(De "En la Escuela del Espíritu Santo" por Jacques Philippe)
El Espíritu de Dios es un espíritu de paz, habla y actúa en la paz, nunca en la inquietud y en la agitación. Además, las mociones del Espíritu son toques delicados, que no se manifiestan en el estrépito, y sólo pueden emerger en nuestra consciencia espiritual si existe en ella una zona de calma, de serenidad y de paz. Si nuestro interior es siempre ruidoso y agitado, la dulce voz del Espíritu Santo tendrá muchas dificultades para hacerse oír.
Esto significa que, si queremos percibir las mociones del Espíritu Santo y obedecerlas, adquiere la mayor importancia el hecho de tratar de mantener nuestro corazón en paz en toda ocasión.
Esto no es fácil, pero a fuerza de luchar por adquirir la esperanza en Dios, el abandono, la humildad y la aceptación de nuestras miserias gracias a una confianza inconmovible en la misericordia divina, llegaremos a ello paso a paso. No queremos insistir aquí en este tema, pues ya lo hemos tratado en otro libro (La paz interior, Jacques Philippe.)
Pero es importante subrayarlo, porque si no tratamos de «vivir la paz» en todas las circunstancias que nos hacen perderla (y son numerosas), difícilmente seremos capaces de escuchar la voz del Espíritu Santo cuando quiera hablar a nuestro corazón: se lo impedirá la agitación que permitimos que reine en él. Como ya explicamos en la obra citada, cuando atravesamos por momentos difíciles, es muy beneficioso el esfuerzo que hacemos por permanecer en paz en toda ocasión. Justamente el hecho de mantener esa paz, nos dará el máximo de oportunidades para reaccionar ante esa situación, no de un modo humano, inquieto y precipitado (que nos puede llevar al desastre), sino prestando atención a lo que el Espíritu Santo pueda sugerirnos, lo que, bien entendido, será muy provechoso. Pongamos, pues, en práctica estas palabras de san Juan de la Cruz:
«Procure conservar el corazón en paz; no le desasosiegue ningún suceso deste mundo. Aunque todo se derrumbe aquí abajo y todos los acontecimientos nos sean adversos, sería inútil que nos turbásemos, pues esa turbación nos aportaría más perjuicio que provecho».
Y el mayor de estos perjuicios será el de hacernos incapaces de obedecer a los impulsos del Espíritu Santo.

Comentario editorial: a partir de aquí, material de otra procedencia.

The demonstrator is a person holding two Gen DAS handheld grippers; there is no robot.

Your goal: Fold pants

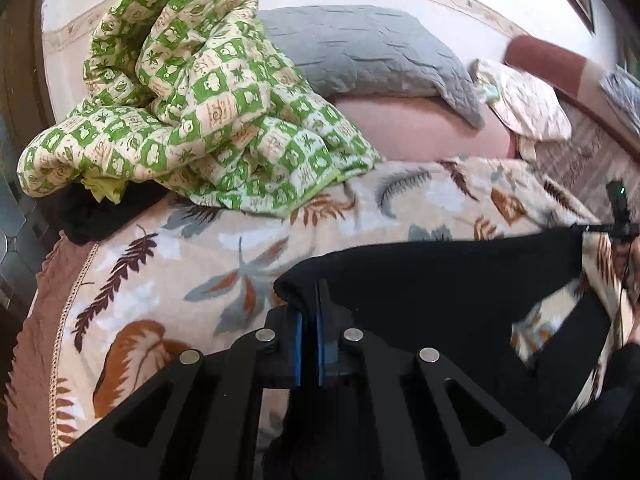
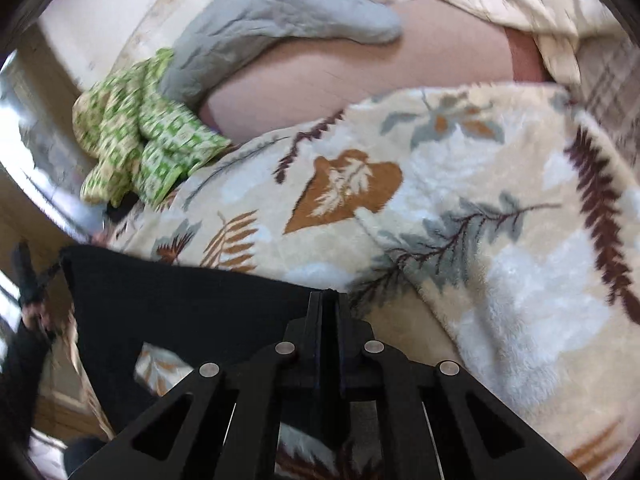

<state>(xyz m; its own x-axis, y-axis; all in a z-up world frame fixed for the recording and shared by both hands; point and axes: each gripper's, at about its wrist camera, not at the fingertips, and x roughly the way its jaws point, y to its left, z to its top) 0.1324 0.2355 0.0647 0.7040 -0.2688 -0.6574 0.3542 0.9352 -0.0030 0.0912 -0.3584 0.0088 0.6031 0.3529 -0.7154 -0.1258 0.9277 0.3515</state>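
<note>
The black pants (image 1: 440, 280) hang stretched by their top edge between my two grippers, just above a leaf-patterned blanket (image 1: 168, 276). My left gripper (image 1: 310, 304) is shut on the left corner of that edge, the cloth bunched between its blue pads (image 1: 298, 328). In the right wrist view my right gripper (image 2: 330, 300) is shut on the other corner of the pants (image 2: 180, 300). The other gripper (image 2: 28, 280) shows blurred at the cloth's far left end. The pants' lower part drops out of sight below both cameras.
A crumpled green checked quilt (image 1: 180, 100) lies at the back left of the bed, beside a grey pillow (image 1: 360, 52). A cream pillow (image 1: 524, 104) and a brown headboard (image 1: 552, 64) sit at the back right. The blanket (image 2: 480, 240) spreads out ahead of the pants.
</note>
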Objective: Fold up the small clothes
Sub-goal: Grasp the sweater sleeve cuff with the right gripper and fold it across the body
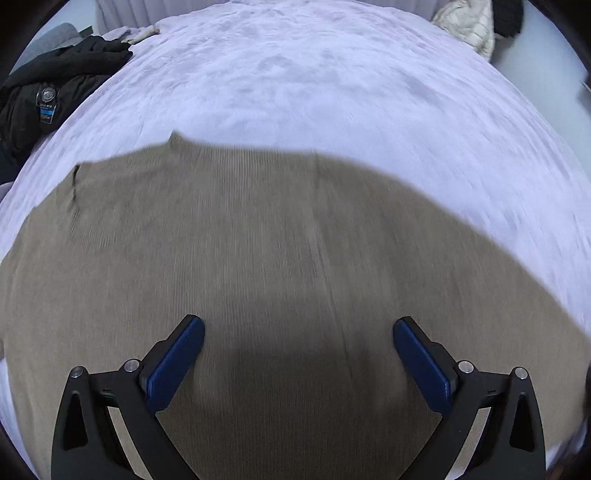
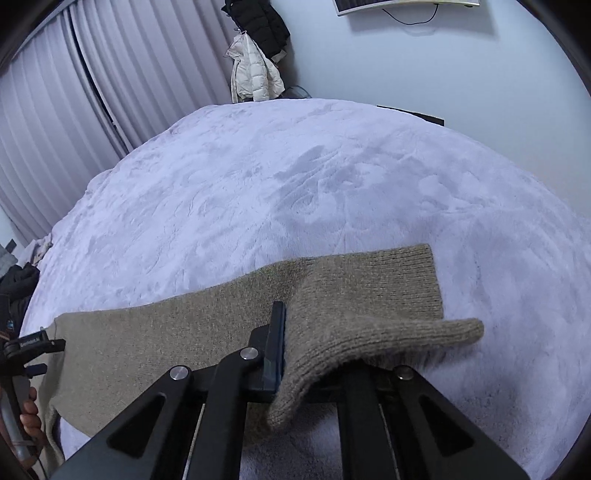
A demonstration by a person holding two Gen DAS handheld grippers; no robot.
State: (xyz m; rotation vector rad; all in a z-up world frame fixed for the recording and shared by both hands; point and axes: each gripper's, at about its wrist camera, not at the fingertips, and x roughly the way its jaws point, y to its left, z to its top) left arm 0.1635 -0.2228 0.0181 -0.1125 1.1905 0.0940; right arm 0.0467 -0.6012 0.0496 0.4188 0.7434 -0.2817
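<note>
A tan knitted sweater (image 1: 258, 258) lies spread flat on a pale lilac fleece blanket (image 1: 314, 81). My left gripper (image 1: 298, 328) hovers just over the sweater's body, open wide, its blue pads (image 1: 177, 362) apart with only flat cloth below. In the right wrist view the sweater (image 2: 155, 343) stretches leftward and its ribbed sleeve end (image 2: 391, 288) lies to the right. My right gripper (image 2: 286, 332) is shut on a fold of that sleeve; knit drapes over and hides the right finger. The left tool (image 2: 33, 343) and a hand show at the far left.
A black jacket (image 1: 55, 92) lies at the blanket's far left edge. A cream puffer coat (image 2: 251, 70) and a dark coat (image 2: 258, 22) hang by the wall behind the bed. Pleated curtains (image 2: 74, 92) run along the left. Blanket stretches bare beyond the sweater.
</note>
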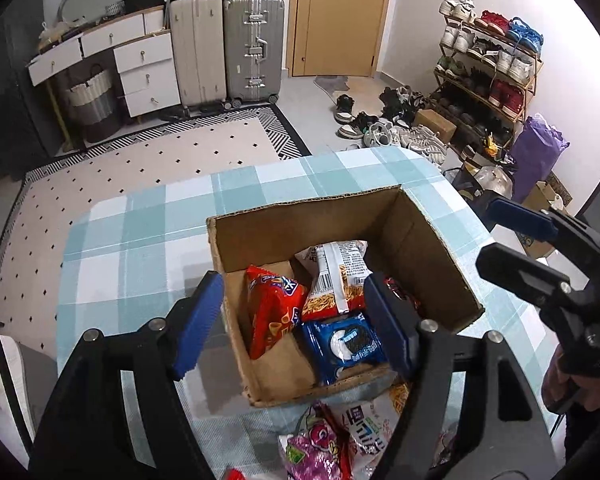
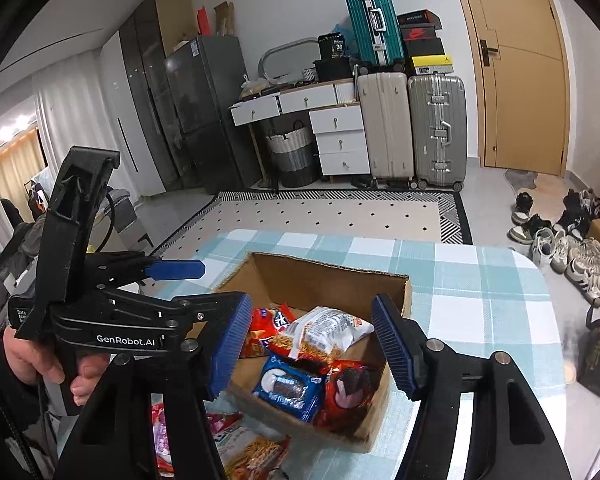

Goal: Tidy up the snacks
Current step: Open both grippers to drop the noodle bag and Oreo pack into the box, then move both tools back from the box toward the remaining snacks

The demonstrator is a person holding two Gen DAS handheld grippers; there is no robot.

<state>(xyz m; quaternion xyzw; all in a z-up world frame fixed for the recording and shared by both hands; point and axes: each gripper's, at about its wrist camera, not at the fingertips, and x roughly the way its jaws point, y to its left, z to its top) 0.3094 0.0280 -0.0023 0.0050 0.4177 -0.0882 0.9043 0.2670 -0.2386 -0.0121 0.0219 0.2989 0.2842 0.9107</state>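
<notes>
An open cardboard box (image 1: 320,222) (image 2: 324,276) stands on the checked table (image 1: 140,240). Inside lie a red chip bag (image 1: 274,312) (image 2: 266,322), a white stick-snack bag (image 1: 334,280) (image 2: 324,332), a blue cookie pack (image 1: 348,344) (image 2: 288,388) and a red pack (image 2: 348,396). My left gripper (image 1: 293,280) hangs open over the box, its pads touching nothing. My right gripper (image 2: 312,300) is open above the box too, and shows at the right edge of the left wrist view (image 1: 486,230). More loose snack bags (image 1: 340,436) (image 2: 252,448) lie on the table in front of the box.
Past the table's far edge lies a patterned rug (image 1: 140,160). Suitcases (image 1: 228,48), a white drawer unit (image 1: 144,68) and a wooden door (image 1: 340,16) line the far wall. A shoe rack (image 1: 488,64) and loose shoes (image 1: 380,124) are at the right. A person's hand (image 2: 40,360) grips the left tool.
</notes>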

Esto va unido a la práctica del silencio. Un silencio que no es un vacío, sino que es paz, atención a la presencia de Dios y a la presencia del otro, espera confiada y esperanza en Dios. Evidentemente, el exceso de ruido -no en sentido físico, sino en el de ese torbellino incesante de pensamientos, de imaginaciones, de palabras oídas o dichas en las que nos solemos dejar atrapar, y que no hacen más que alimentar nuestras preocupaciones, nuestros temores, nuestras insatisfacciones, etc.- deja al Espíritu Santo muy pocas posibilidades de poder expresarse. El silencio no es un «vacío», sino una actitud general de interioridad que permite preservar en nuestro corazón una «celda interior» (en palabras de santa Catalina de Siena) en la que estamos en presencia de Dios y conversamos con Él. El silencio es todo lo contrario de la dispersión del alma hacia fuera, de la curiosidad, de la charlatanería, etc.: es la capacidad de entrar de un modo natural en nuestro interior imantados por la presencia de Dios que nos habita.